Flinching, he quickly looked away. “I didn’t kill her,” he said.

“Yes, you did,” she said. “Don’t lie.”

He shook his head, met her gaze, looked away. “I could tell she knew I’d taken the suitcase,” he said. “I came back just to scare her, and she tried to call the police and I hit her. It was an accident, that’s all. I didn’t mean to kill her.”

He rubbed his eyes and when he once again met their gaze, his face appeared paler and more pinched than ever. “I’m in over my head, I admit that. The gambling has taken over, I’m making some terrible choices and I thought if I could just get proof Killigrew is the assassin I know he is, I could make some money, pay off some debts before my life is ruined.”

Julie shook her head. “Killigrew is the assassin? Not you?”

“Hell, no, not me. I’ve suspected him for a long time. I’ve tried to catch him. Last year I arranged to run into him at a conference, even got our picture taken together.”

“Why? And how did he end up with a copy?”

“I sent it to him. I just wanted him to get nervous. Listen, whether he takes me out or the loan shark does, what does it matter? I was just trying to find a way under his skin. But the man is an ice cube.”

“There were four men in that photograph,” Julie said. “One was Ted, a hired killer who it appears worked with Killigrew in some capacity. Who was the other?”

“Ignacio Lendez. President Lendez’s son, you know, the old president of Uruguay who left office last year after his kid’s ‘untimely’ death. Ignacio was killed by a little pellet filled with poison that has no antidote, kind of like back in the seventies when the Bulgarians filled a tiny metal sphere with a biotoxin called ricin and stabbed it into Georgi Markov’s leg. Ignacio died a couple of days later. Your boss did it.”

“That’s impossible!” Julie said.

“I knew he was getting ready for another job,” Trill continued. “There’s a meeting going on in Seattle that has nothing to do with this conference. Something where a dozen leaders of South American countries are getting together for some powwow on democracy. I was trying to pump you to find out who his target is—”

“So you can blackmail Killigrew?” Tyler snapped as he took the gun from Julie. “I should shoot you now and save the government the cost of your trial.”

“It’s the addiction, man,” Trill said.

“You knew about a murderer and your plan was to make money off him instead of bring him to justice? That’s not addiction, that’s a corrupt soul.” Tyler shook his head and added, “Julie, look around this room. Your boss isn’t staying here.”

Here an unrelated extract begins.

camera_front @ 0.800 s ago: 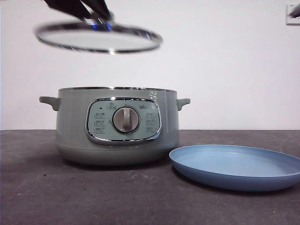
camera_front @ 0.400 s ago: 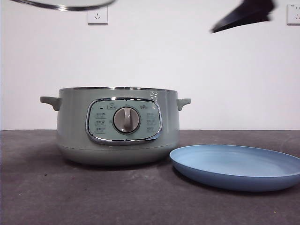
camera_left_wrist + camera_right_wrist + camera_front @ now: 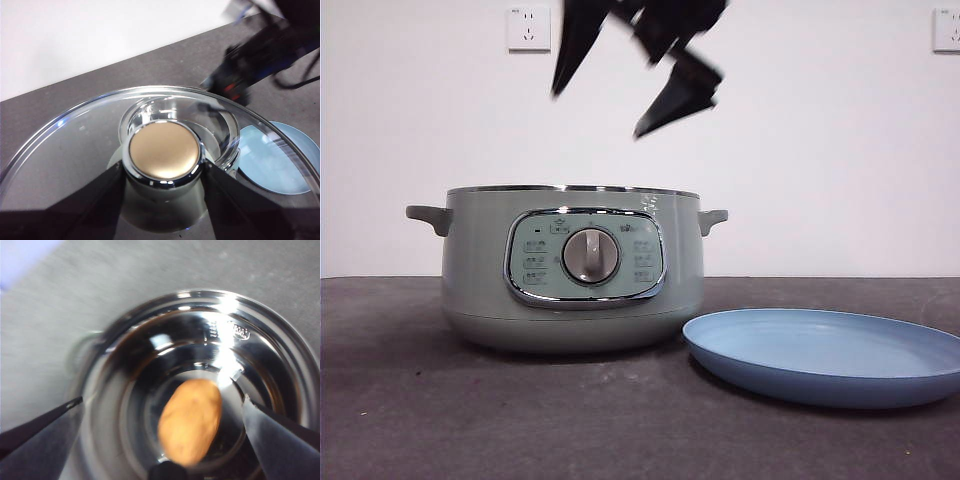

Now that she was no longer holding the gun, Julie did just that and realized Tyler was right. Besides the orchids, which had been deposited on a low table, there was no sign of occupancy.

“He never stays in the room he books,” Trill said and produced a dry laugh. “He checks in, changes his appearance and leaves the hotel as a whole different person.”

“Then why are you here?”

“I was hoping he’d left a clue as to the identity of his next target. He specializes in South American policy makers who rub his client’s interests the wrong way. One of those twelve men gathering tonight isn’t going to live to see next week.”

“But why tonight?”

“Because tomorrow the sessions start and it’ll be almost impossible to get near any of the attendees. No, he’ll do it tonight. I should have just gone there and taken a million pictures and pieced it together later. I shouldn’t have come to his room.”

“You’re right,” Julie said. “You shouldn’t have.”

He produced another little laugh. “When the job is done, Killigrew will disappear back into his scholarly role as educator of the young. Face it, Ms. Chilton, when he finds out his hired killers blew it, you don’t stand much of a chance seeing next week either.”

Chapter Sixteen

Tyler wanted to call the police, but Julie convinced him it would take them too long to respond. Just convincing them they weren’t nuts, especially in lieu of Trill’s status as a cop, would destroy any chances they had to stop Killigrew. After Tyler gagged Trill and bound him to a chair using the drapery cords and Trill’s own handcuffs, Julie took Trill’s phone. They put the do-not-disturb sign on Killigrew’s door as they left.

“If we survive this day, there’s going to be a lot of questions to answer,” Tyler said. “Like kidnapping a policeman, carrying a concealed weapon, swiping a cell phone. What do you want the phone for anyway?”

“I can access the internet with this phone and find out where the meeting is taking place. And I can call Killigrew’s old assistant. She might be able to tell me something that would help us figure out how Killigrew disguises himself. He’s not an ordinary-looking man, Tyler. He’s tall and distinguished-looking, kind of haughty in his way. People don’t look past him. How could he really be what Trill says he is?”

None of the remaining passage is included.